A remorseful Finn to a forgiving Tree Trunks

It’s so sweet that of course Tree Trunks accepts his apology (as long as she can give him a kiss on the cheek). They then manage to get around a crystal guardian standing between them and the crystal gem apple by battling it “Tree Trunks style,” which means putting on makeup and confusing the guardian. 10 TT gets her sweet little mitts on that apple, bites into it. And. . .

Poof.

This was originally the way the episode ended. But viewers found it too bleak, and so they tacked on a short coda where TT is walking around in some kind of crystal limbo chuckling to herself. Which, IMHO, is an infinitely creepier ending. Cue the music. End of episode.  

So what did Finn learn? That TT is old and bonkers. And that it’s hard to strike a balance between letting others—especially when they’re old and bonkers—make their own decisions and protect them at the same time. That tension between paternalism and autonomy can be, uh, tense.  

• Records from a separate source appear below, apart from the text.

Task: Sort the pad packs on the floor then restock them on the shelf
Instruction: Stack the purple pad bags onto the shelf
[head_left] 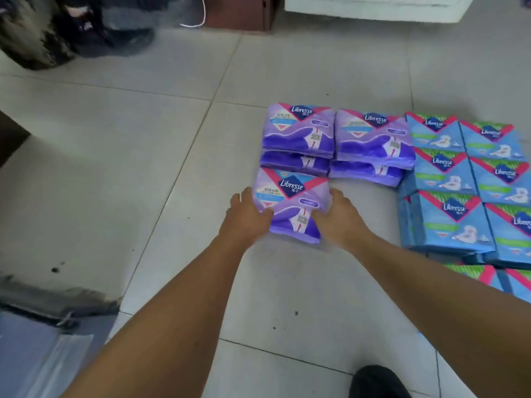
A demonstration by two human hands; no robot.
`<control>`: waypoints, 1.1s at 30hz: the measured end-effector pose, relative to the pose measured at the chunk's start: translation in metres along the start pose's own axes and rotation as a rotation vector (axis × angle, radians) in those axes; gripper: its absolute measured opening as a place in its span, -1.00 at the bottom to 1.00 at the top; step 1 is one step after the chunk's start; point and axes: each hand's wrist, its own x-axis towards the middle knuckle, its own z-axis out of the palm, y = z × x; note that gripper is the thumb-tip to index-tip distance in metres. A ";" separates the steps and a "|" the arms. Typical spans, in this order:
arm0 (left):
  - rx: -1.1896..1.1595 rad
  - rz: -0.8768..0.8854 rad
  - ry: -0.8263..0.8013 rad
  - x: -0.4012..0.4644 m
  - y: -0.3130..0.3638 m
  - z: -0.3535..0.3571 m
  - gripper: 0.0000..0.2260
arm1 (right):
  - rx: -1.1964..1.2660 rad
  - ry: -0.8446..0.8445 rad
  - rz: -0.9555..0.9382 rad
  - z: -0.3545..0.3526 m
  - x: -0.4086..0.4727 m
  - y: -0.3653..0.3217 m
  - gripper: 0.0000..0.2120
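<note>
Floor: pale square tiles, grey grout, scattered dark specks. Far beyond the hands, a brown cabinet base and white unit; blurred dark items, possibly bags, far left.

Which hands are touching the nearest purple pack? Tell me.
Touching, both. The head view shows the left hand and right hand pressed against opposite sides of the purple pack.

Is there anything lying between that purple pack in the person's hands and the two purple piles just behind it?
Nothing visible. The left hand and right hand grip the purple pack by its sides, and only a narrow strip of bare floor separates it from the purple piles.
</note>
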 end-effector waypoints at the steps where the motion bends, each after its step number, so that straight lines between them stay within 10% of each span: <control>1: -0.045 -0.022 -0.012 0.004 -0.005 0.004 -0.37 | 0.001 -0.003 0.017 0.004 0.002 0.001 -0.50; 10: -0.487 -0.281 -0.183 -0.005 -0.021 0.003 -0.56 | 0.325 -0.010 0.186 0.017 -0.001 0.003 -0.50; 17: -0.623 -0.032 -0.211 -0.068 0.010 -0.089 -0.56 | 0.519 -0.085 -0.016 -0.023 -0.067 -0.067 -0.51; 22: -0.601 0.064 0.035 -0.173 0.040 -0.190 -0.71 | 0.433 -0.096 -0.308 -0.060 -0.157 -0.150 -0.52; 33: -0.442 0.042 0.632 -0.444 -0.021 -0.369 -0.22 | 0.414 -0.453 -0.780 -0.050 -0.411 -0.297 -0.64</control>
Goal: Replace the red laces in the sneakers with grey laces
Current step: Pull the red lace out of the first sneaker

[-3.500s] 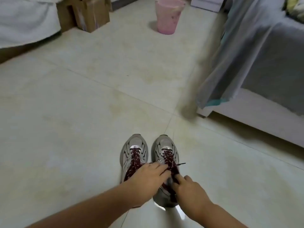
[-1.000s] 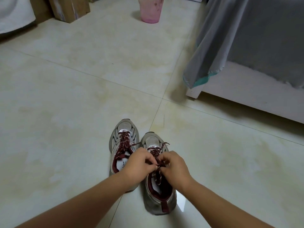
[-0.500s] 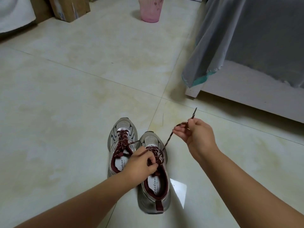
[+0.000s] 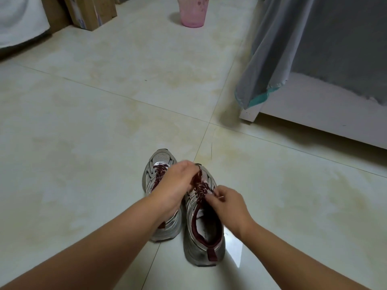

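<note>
Left hand [image 4: 178,181]: fingers curled over the upper lacing of the right-hand shoe, pinching a raised loop of dark red speckled lace [image 4: 200,186]. Right hand [image 4: 227,203]: fingertips drawn together at the same lace near the shoe's tongue; whether they actually pinch a strand cannot be told, the detail being too small.

Sneakers, grey-silver mesh with maroon lining: two. The right-hand shoe [image 4: 204,233] stands heel toward the camera, its lace loosened at the upper eyelets. The left-hand shoe [image 4: 160,197] touches it side by side, its red lace [image 4: 160,169] threaded at the toe end, the rest hidden under the left forearm.

Grey laces: none in view.

Surroundings: cream tiled floor [image 4: 104,153]; one pink plastic basket [image 4: 192,10] well apart at the far end; cardboard boxes [image 4: 90,11], count unclear; one white bed frame [image 4: 314,118] draped with grey cloth [image 4: 303,45].

Risks, as judged: pulling both strands at once may cinch a crossing tight instead of freeing it; a sharp tug may drag or tip the unpinned shoe.
</note>
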Action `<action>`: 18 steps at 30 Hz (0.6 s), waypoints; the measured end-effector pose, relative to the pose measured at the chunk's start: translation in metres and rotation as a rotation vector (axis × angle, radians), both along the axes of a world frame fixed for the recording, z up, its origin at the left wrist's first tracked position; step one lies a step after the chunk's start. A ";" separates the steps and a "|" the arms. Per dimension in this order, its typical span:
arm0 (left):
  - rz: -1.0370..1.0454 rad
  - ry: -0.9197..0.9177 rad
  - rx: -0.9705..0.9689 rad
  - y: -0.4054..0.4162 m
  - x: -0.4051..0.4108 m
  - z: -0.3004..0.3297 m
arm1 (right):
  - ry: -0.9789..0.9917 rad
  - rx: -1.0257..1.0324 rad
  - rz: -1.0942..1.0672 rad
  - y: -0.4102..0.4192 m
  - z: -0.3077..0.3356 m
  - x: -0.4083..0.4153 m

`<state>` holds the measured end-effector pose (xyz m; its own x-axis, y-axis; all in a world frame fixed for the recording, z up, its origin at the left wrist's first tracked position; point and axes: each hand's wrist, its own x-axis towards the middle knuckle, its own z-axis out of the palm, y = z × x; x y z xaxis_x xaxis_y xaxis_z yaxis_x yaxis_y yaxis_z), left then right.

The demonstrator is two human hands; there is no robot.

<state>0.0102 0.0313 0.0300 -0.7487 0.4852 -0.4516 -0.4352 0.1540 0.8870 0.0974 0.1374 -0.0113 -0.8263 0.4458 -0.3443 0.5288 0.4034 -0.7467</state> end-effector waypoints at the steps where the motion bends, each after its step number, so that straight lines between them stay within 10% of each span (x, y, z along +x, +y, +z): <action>1: 0.003 0.031 -0.025 -0.001 -0.005 0.002 | 0.050 -0.180 -0.149 0.003 0.006 -0.001; 4: 0.042 0.174 -0.195 -0.009 -0.011 -0.011 | 0.143 -0.531 -0.435 0.020 0.026 -0.003; 8: 0.187 0.396 -0.453 -0.017 -0.012 -0.023 | 0.029 -0.307 -0.534 0.048 0.028 -0.002; 14: -0.135 1.076 -0.930 -0.020 -0.016 -0.023 | -0.413 0.484 0.090 0.039 0.012 0.001; 18: -0.472 1.407 -0.983 -0.013 -0.007 -0.031 | -0.301 0.331 0.235 0.015 0.010 -0.010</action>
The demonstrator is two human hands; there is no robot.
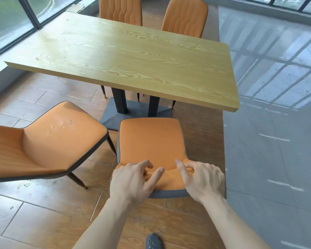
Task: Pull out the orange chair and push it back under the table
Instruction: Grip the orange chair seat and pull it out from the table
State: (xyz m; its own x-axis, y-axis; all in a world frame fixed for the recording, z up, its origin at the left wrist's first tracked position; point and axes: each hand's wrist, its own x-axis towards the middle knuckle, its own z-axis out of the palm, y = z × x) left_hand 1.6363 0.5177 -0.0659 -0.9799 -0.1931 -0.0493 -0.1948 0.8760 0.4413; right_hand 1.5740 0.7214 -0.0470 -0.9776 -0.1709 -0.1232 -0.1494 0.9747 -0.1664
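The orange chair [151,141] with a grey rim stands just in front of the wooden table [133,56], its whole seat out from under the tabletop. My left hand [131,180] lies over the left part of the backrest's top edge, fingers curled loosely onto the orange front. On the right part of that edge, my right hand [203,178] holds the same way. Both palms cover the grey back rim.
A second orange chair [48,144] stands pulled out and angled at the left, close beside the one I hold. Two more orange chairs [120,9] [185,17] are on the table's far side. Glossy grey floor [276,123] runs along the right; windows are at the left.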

What did we learn? The land of Ooo is even less predictable than we might’ve thought. Flesh walls, sign monsters, crystal apples, and crystal guardians? Sure. Whatever. They’re all part of the ecosystem. But there are surprises in Ooo that baffle our heroes and, therefore, baffle us even more. Baffles upon baffles. I read somewhere that Pendleton Ward is a big Twin Peaks fan, and I feel like this is the first episode to really emit Lynchian vibes. There is the suggestion of chaotic darkness beneath our shared understanding of placid domesticity. There is (very) suddenly a strong suggestion of some kind of unknown/unknowable interdimensional mechanics. Finn the Human = Agent Dale Cooper. Jake the Dog = Major Garland Briggs. Tree Trunks = Nadine Hurley (née Butler). These are the facts, and I will not elaborate. 11

Bringing this review full circle.

And what about all those people who hate Tree Trunks? I don’t know if TT’s first appearance gives us much insight into why people find her so off-putting. Some people, I kinda suspect, may balk at her advanced age and her expressions of sexuality, though I wouldn’t say that’s what bothers every TT-skeptic. But aside from the legendary Blanche Elizabeth Marie Deveraux (née Hollingsworth), we just don’t see too many perpetually sexed-up seniors on television. Having watched this episode a few times now I feel confident that had TT blinked out of existence after that bite of the apple and never returned audiences would not have very strong opinions about her. Some might just wonder once or twice what happened to that old, bonkers elephant from the first few episodes. She becomes an important recurring character later, and I anticipate that the more time we spend with TT the more we’ll be able to say about why people feel the way they do about her. For now, we must keep watching and keep learning more about Tree Trunks—and, of course, we must inquire within ourselves—to understand where this distaste comes from.

What are your thoughts on Tree Trunks? Any ideas as to why she’s so widely disliked?